There wouldn’t be another national Daylight Saving Time policy until 1942, for the duration of World War II, but New York City, however, continued to observe a metropolitan Daylight Saving Time all along. Because of the city’s position as a financial capital, other places followed. The result, Downing says, was “cities observing Daylight Saving Time surrounded by rural areas that are not, and no one can tell what time it is anywhere.” In fact, TIME’s letters department received a poem from an Ohio man about just that topic: “To miss a train or business deal, / Because our clocks are without keel / Can cause a nation loss of gold / E’en worse than all the misers hold.”
By 1966, the confusion was bad enough to prompt the Uniform Time Act. Signed by President Lyndon B. Johnson, the first peacetime Daylight Saving Time law said that the United States policy would be to observe six months of Daylight Saving Time and six months of Standard Time. It required states to either adopt Daylight Saving Time entirely or opt out, avoiding the patchwork of cities and counties that had been so problematic, according to Downing. For example, Arizona opted out because an extra hour of daylight in the summer doesn’t make sense when it’s over 100 degrees already, as a March 1969 Arizona Republic editorial explained.
In 1973, shortly after the oil embargo went into effect, President Richard Nixon called for year-round Daylight Saving Time. A brief trial ended—partly because of fears that children would get hit by cars in the dark—but Daylight Saving Time has nevertheless grown. In 1986, the U.S. started observing seven months of it—an extra month that the golf industry and manufacturers of barbecue equipment claimed was worth between $200 million and $400 million. And since 2005, the U.S. has been observing eight months of Daylight Saving Time.
By now, the original stated purpose of the idea—saving energy—has been called into question.
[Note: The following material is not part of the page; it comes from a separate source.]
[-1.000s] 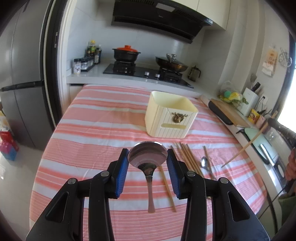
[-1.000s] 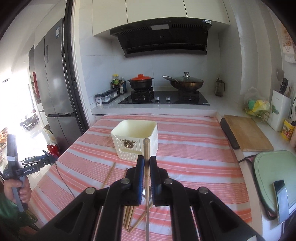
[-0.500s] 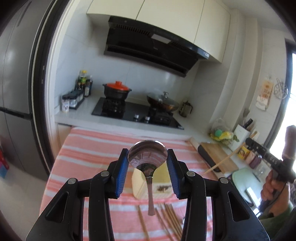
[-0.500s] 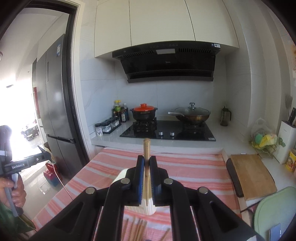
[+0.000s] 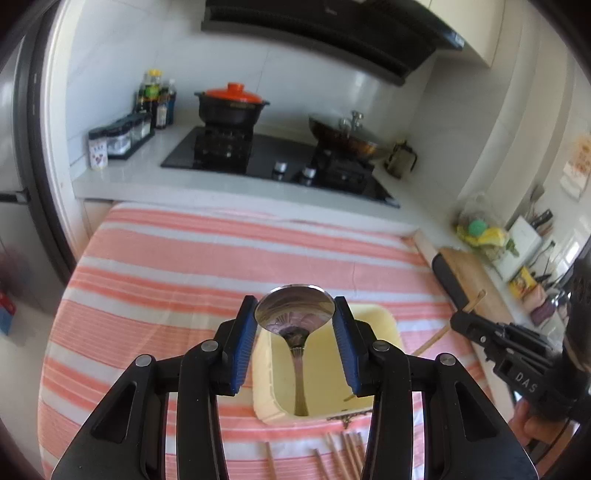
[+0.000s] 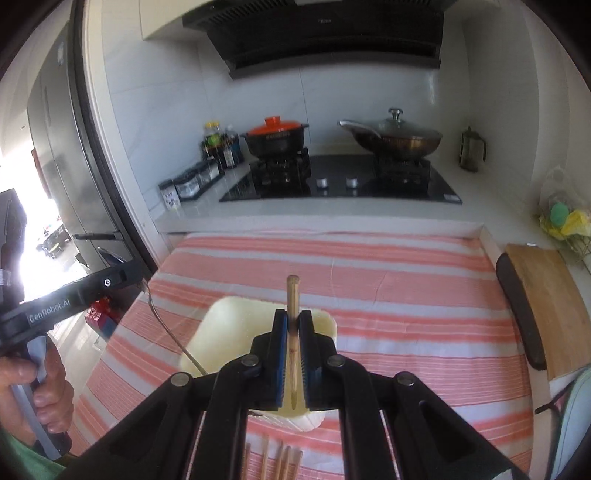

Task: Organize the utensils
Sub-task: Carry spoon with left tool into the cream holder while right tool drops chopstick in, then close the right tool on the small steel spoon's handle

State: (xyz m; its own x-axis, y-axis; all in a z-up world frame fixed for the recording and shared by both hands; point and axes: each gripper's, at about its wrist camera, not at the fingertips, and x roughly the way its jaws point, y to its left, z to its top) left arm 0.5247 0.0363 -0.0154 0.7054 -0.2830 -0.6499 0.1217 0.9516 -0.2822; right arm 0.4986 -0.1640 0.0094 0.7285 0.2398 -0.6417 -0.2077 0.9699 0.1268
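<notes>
Place: we take this for a home kitchen.
Cooking: on the far counter we see a black gas hob [image 6: 340, 181] carrying a black pot with an orange lid [image 6: 276, 136] and a lidded wok [image 6: 395, 134], under a dark extractor hood [image 6: 317, 33].
Storage: left of the hob we find seasoning jars [image 6: 192, 182] and sauce bottles [image 6: 218, 144]; a tall grey fridge [image 6: 59, 155] stands at far left.
Worktop: along the right we note a wooden cutting board [image 6: 546, 306] and a knife block [image 5: 524, 240].
Table: nearest us lies a pink-striped tablecloth [image 6: 388, 295].
</notes>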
While a 2008 U.S. Department of Energy report found a 0.5% decrease in total electricity use per day since the 2005 extension, other studies have found that Daylight Saving may actually fuel energy usage. For example, a 2011 study by economists Matthew J. Kotchen and Laura E. Grant found that, after some Indiana counties began observing Daylight Saving, overall residential electricity consumption increased as much as 4%.
But Willett’s original point holds true: an extra hour of daylight is, generally, enjoyable—and as Daylight Saving ends and darkness begins earlier, the U.S. will once again look forward to spring to see all that sunlight in person.
Correction: The original version of this story misstated the President who signed the Uniform Time Act of 1966. It was Lyndon B. Johnson.